2. Harvard T.H. Chan School of Public Health Department of Epidemiology, , Boston, MA 02115, United States

3. University of Toronto Postgraduate Medical Education, , Toronto, Ontario M5R 0A3, Canada

4. Massachusetts Institute of Technology Department of Urban Studies and Planning, , Cambridge, MA 02139, United States

5. Harvard T.H. Chan School of Public Health Department of Nutrition, , Boston, MA 02115, United States

Abstract

Abstract Critical analysis of the determinants of current and changing racialized health inequities, including the central role of racism, is an urgent priority for epidemiology, for both original research studies and epidemiologic review articles.
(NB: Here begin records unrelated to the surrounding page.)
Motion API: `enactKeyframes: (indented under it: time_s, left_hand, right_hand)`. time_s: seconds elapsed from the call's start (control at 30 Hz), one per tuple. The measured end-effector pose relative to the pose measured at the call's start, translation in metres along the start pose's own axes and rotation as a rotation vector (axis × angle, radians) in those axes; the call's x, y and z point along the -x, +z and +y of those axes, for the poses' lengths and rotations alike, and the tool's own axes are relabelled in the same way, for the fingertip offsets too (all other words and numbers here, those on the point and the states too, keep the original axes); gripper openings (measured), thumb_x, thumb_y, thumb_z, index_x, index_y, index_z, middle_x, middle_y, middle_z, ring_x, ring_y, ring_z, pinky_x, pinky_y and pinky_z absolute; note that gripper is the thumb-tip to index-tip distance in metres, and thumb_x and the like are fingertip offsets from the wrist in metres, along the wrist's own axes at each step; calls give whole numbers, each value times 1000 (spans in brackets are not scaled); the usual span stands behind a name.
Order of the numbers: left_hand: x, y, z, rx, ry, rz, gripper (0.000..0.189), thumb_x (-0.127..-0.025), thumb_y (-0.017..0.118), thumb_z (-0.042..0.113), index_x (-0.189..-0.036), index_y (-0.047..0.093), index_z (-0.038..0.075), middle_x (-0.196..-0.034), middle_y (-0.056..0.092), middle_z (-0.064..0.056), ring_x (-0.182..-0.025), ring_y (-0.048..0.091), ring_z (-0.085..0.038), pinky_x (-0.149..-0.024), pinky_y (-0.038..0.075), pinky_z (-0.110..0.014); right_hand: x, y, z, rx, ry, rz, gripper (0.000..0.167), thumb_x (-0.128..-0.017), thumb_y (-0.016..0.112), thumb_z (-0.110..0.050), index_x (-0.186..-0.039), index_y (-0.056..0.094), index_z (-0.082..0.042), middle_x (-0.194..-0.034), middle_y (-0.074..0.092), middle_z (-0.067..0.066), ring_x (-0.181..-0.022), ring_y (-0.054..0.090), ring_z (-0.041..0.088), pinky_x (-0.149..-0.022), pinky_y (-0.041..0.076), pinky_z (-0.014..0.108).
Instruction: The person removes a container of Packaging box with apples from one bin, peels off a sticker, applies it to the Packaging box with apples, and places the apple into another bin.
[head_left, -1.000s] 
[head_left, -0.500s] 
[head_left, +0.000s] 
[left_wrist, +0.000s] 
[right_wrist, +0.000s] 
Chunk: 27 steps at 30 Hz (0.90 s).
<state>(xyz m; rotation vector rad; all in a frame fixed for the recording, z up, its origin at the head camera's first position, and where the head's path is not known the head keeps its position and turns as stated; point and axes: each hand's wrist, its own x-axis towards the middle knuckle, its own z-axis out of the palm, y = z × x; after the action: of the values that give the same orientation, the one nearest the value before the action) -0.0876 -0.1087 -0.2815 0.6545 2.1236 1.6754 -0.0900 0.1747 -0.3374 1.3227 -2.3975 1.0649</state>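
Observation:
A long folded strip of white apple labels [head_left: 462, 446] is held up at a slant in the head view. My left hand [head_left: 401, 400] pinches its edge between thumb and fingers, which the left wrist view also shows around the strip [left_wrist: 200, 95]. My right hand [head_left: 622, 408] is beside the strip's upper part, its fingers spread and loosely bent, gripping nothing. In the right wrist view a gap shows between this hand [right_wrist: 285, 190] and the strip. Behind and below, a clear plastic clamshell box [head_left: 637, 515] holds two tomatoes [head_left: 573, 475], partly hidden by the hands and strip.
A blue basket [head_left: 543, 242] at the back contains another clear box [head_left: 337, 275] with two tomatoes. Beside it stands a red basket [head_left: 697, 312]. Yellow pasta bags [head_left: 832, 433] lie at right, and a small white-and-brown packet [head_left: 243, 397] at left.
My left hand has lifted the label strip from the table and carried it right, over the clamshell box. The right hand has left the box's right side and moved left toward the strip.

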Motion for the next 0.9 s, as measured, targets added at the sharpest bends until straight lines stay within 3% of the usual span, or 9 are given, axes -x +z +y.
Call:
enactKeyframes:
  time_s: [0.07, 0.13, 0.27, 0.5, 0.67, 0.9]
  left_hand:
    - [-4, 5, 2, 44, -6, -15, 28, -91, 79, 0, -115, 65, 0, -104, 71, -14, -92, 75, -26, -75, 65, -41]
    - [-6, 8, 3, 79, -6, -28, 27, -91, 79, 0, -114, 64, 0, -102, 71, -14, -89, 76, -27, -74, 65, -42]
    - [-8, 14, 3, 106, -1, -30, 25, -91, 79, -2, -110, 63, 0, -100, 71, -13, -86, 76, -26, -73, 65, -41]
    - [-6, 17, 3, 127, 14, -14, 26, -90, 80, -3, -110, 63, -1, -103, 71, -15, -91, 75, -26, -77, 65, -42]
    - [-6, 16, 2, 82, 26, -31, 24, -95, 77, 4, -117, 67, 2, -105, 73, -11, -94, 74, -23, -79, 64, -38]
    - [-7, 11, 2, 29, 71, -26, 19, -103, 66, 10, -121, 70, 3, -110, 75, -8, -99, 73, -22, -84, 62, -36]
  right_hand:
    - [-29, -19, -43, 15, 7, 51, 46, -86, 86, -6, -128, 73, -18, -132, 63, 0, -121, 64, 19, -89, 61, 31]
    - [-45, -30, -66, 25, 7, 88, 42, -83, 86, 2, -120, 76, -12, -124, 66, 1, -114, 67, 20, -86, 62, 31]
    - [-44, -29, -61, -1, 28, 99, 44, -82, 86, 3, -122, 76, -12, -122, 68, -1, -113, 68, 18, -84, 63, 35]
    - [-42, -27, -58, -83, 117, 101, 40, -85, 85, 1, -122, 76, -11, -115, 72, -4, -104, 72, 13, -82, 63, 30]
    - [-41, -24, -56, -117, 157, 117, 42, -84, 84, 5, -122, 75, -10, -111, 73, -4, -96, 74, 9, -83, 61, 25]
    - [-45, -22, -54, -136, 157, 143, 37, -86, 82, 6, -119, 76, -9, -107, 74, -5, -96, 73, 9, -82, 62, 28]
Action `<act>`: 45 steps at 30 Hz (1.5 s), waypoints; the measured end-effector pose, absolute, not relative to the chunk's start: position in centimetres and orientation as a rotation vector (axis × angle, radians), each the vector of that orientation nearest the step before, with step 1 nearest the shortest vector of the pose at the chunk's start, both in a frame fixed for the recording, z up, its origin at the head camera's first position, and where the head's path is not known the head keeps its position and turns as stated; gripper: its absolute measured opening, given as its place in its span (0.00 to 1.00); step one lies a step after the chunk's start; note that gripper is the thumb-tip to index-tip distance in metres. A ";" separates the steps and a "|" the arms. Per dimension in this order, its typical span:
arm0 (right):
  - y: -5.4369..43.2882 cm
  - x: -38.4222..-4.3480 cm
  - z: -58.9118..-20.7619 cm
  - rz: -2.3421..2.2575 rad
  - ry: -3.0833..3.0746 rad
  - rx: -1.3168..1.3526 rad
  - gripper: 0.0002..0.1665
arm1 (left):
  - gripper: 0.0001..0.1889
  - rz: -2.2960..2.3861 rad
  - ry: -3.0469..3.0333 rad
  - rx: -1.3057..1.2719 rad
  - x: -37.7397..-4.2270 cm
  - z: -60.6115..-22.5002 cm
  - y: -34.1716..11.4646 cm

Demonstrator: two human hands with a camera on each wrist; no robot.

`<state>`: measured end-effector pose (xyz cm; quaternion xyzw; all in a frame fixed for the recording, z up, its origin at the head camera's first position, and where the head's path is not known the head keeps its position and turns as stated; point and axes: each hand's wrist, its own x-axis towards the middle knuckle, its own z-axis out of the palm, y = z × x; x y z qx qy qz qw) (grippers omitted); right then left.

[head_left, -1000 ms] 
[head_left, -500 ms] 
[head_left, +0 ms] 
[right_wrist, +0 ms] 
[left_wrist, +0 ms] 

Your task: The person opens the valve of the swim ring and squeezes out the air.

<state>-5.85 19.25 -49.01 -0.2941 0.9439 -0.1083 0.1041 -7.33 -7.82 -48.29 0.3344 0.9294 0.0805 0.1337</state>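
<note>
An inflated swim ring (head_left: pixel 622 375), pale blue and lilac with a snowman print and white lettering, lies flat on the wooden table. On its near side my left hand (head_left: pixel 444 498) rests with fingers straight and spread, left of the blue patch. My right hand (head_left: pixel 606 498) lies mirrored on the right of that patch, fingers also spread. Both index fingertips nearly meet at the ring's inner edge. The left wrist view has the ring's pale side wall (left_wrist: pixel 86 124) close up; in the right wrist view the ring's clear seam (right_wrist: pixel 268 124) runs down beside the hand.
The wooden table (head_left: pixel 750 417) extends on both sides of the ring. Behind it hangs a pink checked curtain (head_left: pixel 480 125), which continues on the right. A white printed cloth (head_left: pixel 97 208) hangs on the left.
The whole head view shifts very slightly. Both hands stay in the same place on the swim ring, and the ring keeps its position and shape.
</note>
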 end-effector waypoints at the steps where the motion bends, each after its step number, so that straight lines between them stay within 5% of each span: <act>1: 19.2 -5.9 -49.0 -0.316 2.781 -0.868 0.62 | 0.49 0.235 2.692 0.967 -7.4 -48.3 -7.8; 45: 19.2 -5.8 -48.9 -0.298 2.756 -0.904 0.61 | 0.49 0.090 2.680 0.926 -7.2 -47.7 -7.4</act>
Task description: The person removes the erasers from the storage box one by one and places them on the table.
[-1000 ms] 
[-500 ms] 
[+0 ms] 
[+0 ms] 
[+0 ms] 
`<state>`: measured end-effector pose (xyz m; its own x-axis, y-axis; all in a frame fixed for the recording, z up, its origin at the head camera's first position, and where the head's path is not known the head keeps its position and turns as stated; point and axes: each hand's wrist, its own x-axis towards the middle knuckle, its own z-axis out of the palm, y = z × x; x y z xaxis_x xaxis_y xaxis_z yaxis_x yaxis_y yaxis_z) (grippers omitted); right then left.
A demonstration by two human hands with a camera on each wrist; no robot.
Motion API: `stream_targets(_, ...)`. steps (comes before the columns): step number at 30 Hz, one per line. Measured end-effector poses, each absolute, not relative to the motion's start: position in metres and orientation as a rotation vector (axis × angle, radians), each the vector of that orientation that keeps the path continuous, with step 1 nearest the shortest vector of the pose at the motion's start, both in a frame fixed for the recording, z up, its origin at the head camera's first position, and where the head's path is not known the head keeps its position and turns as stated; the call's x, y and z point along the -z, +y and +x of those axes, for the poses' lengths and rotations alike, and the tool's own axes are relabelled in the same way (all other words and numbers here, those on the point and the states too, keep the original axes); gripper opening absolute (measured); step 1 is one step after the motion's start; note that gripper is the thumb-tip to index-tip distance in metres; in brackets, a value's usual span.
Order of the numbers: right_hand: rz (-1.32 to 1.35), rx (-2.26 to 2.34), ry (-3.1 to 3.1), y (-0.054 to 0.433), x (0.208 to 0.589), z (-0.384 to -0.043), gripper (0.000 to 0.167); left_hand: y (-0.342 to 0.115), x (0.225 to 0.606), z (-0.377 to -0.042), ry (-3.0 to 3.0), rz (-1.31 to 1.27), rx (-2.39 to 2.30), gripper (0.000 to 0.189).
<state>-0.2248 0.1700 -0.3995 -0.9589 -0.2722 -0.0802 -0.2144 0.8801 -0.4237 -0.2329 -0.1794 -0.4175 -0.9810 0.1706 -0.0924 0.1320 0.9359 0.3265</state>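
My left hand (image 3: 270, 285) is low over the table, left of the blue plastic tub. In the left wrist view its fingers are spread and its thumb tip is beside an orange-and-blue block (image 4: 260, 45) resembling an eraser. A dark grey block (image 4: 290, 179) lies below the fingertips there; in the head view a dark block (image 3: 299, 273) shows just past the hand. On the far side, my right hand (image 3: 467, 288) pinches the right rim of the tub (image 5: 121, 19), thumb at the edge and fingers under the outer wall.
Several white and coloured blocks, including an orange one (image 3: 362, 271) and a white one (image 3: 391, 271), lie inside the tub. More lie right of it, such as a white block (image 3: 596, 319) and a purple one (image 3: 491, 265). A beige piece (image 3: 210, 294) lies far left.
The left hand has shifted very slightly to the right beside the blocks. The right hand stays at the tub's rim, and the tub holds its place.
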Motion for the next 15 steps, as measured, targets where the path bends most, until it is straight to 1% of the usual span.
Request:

Motivating our systematic overview review of Epidemiologic Reviews articles is the critical role of epidemiologic reviews in shaping discourse, research priorities, and policy relevant to the social patterning of population health. Our approach was first to document the number of articles published in Epidemiologic Reviews (1979–2021; n = 685) that either: (1) focused the review on racism and health, racial discrimination and health, or racialized health inequities (n = 27; 4%); (2) mentioned racialized groups but did not focus on racism or racialized health inequities (n = 399; 59%); or (3) included no mention of racialized groups or racialized health inequities (n = 250; 37%). We then conducted a critical content analysis of the 27 review articles that focused on racialized health inequities and assessed key characteristics, including (1) concepts, terms, and metrics used regarding racism and racialized groups (notably only 26% addressed the use or nonuse of measures explicitly linked to racism; 15% provided explicit definitions of racialized groups); (2) theories of disease distribution guiding (explicitly or implicitly) the review’s approach; (3) interpretation of findings; and (4) recommendations offered. Guided by our results, we offer recommendations for best practices for epidemiologic review articles for addressing how epidemiologic research does or does not address ubiquitous racialized health inequities.

Publisher

Oxford University Press (OUP)

Subject

General Medicine,Epidemiology

Reference100 articles.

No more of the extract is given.